▸ BRIEF:
Lines in the listing below that include the word "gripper" need to be copied.

▸ TASK MATERIAL:
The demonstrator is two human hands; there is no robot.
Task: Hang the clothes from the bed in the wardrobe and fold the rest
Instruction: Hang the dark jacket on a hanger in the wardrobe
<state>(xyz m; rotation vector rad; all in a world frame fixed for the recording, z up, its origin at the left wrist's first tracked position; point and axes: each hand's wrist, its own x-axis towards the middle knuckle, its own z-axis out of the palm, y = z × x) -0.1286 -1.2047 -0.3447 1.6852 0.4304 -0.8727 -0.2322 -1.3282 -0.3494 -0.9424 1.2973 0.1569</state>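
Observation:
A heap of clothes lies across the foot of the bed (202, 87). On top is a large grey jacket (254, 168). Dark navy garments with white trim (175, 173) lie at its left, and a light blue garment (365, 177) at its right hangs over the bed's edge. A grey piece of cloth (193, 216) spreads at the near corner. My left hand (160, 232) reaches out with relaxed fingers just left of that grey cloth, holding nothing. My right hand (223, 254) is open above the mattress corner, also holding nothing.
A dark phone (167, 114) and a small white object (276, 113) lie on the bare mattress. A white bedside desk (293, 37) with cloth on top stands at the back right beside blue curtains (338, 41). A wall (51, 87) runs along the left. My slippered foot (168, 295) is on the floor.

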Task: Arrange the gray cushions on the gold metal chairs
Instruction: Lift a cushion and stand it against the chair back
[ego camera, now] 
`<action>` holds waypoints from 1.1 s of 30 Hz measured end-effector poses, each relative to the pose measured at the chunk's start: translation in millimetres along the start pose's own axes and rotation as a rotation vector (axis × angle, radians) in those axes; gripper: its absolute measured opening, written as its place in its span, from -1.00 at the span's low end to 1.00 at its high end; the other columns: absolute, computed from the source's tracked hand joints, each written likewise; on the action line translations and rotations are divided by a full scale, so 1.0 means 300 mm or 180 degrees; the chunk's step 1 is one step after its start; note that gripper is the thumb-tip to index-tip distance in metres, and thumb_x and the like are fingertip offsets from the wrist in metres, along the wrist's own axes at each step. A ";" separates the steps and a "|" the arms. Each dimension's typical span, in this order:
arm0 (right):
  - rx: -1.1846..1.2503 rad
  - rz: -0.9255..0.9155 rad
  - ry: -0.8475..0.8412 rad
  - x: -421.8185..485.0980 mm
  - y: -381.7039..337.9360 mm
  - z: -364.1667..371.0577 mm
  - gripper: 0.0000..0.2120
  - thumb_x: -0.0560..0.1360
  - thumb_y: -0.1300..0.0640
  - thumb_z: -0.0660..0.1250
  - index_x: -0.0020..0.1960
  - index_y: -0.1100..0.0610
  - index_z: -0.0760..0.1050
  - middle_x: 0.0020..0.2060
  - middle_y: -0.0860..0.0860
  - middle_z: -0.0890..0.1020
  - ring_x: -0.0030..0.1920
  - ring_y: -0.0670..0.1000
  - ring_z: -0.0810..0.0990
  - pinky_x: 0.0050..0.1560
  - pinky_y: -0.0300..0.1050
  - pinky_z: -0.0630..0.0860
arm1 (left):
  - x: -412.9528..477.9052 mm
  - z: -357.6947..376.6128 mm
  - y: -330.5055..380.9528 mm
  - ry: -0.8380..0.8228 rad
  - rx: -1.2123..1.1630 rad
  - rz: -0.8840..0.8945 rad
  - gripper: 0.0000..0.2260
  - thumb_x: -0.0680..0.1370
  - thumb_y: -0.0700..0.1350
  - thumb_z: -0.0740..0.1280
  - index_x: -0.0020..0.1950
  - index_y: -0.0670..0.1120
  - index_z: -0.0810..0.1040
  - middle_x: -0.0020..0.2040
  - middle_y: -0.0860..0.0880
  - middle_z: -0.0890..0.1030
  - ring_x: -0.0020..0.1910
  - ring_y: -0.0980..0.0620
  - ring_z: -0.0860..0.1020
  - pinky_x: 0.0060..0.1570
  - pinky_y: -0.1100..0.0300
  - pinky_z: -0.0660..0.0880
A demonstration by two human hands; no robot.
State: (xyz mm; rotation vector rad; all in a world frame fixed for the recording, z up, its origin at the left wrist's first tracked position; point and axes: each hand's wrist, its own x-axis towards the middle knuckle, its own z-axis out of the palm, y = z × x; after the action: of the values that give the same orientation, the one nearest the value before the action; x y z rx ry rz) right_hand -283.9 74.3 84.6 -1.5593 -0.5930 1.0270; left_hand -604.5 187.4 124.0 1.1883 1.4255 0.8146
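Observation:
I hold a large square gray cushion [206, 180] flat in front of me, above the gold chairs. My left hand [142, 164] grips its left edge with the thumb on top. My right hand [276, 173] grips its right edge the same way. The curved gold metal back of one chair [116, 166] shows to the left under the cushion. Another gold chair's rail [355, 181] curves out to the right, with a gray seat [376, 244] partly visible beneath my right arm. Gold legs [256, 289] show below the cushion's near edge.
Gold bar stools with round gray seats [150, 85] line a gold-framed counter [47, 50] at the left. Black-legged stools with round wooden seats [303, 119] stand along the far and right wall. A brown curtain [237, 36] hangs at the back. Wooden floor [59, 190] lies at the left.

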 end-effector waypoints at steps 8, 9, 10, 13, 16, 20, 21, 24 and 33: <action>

▸ ANSWER TO THIS EXERCISE:
`<action>` holds waypoints from 1.1 s of 30 Hz measured end-effector poses, each relative to the pose measured at the chunk's start: translation in millimetres along the start pose's own axes and rotation as a rotation vector (axis × angle, radians) in those axes; gripper: its absolute measured opening, written as its place in its span, from -1.00 at the span's low end to 1.00 at its high end; the other columns: absolute, computed from the source's tracked hand joints, each written likewise; on the action line translations and rotations are divided by a full scale, so 1.0 means 300 mm or 180 degrees; the chunk's step 1 is one step after its start; note that gripper is the thumb-tip to index-tip distance in metres, and thumb_x and the like are fingertip offsets from the wrist in metres, along the wrist's own axes at each step. A ";" separates the steps and a "|" the arms. Each dimension's typical span, in this order:
  - gripper: 0.0000..0.2120
  - gripper: 0.0000..0.2260

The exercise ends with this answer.